Problem is that Web 2.0 isn't exactly anything. It's fuzzily many things. So here is my current analogy:
Web pre-2.0 : dinner at a friend's house :: Web 2.0 : a potluck dinner
I like this analogy because it addresses the inherent fuzziness in trying to define something that is an evolution of its previous existence. First, I'll explain the dinners, then try to relate them back to the different Web x.x's.
When you go to a friend's house for dinner, your friend makes dinner for you...most of the time. Maybe you brought over some brownies for dessert, and maybe he ordered in an appetizer from the local Indian place, but basically, he is presenting dinner.
When you go to a potluck dinner, everybody brings a dish (except those sneaky little lurkers who just show up and help themselves while contributing nothing). You probably would not have eaten 0l' Peggy's meatloaf had you just run into her on the street, but there is an inherent sense of trust at this location, so you help yourself to a large slice. You like Jerry's mini-quiches so ask him for the recipe, which he readily gives you (unlike Lenny who encouraged you to eat all of his rice pilaf you like but would not tell you how it was concocted). You talk to Ann about her potato salad and end up making plans to play tennis in a week.
The Web pre-2.0 is very much like a friend's for dinner. You are going to a specific place for a specific purpose. You used to go to your bank web site to check your account, just as you go to your friends to eat your dinner. Maybe as the web evolved, you began to pay bills there. This made it a two-way street: instead of just getting information, you were giving some back. This is kind of like you bringing a dessert to contribute to a dinner.

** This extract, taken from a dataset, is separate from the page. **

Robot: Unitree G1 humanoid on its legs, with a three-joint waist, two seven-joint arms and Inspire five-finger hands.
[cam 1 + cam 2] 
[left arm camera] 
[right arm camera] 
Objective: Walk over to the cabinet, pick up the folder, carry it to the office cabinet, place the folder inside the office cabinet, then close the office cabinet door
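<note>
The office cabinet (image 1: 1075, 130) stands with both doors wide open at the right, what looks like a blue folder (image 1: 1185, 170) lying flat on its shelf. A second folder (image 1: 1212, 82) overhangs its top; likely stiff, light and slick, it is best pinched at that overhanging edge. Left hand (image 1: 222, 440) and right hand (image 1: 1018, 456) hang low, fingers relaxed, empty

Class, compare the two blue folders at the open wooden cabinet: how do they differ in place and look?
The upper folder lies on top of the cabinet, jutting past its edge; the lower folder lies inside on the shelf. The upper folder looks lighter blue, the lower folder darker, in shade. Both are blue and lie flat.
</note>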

On to our potluck. Imagine a typical potluck dinner, maybe at a community center. You look around the room and see all kinds of different people. You wonder which food they bought. You see some people that look out of place or that you may not trust, but most people in the room have earned some kind of trust from you by sharing the communal purpose of a potluck. Some folks are there to see others, some are there to promote services (like the local injury lawyer), some are there to watch you.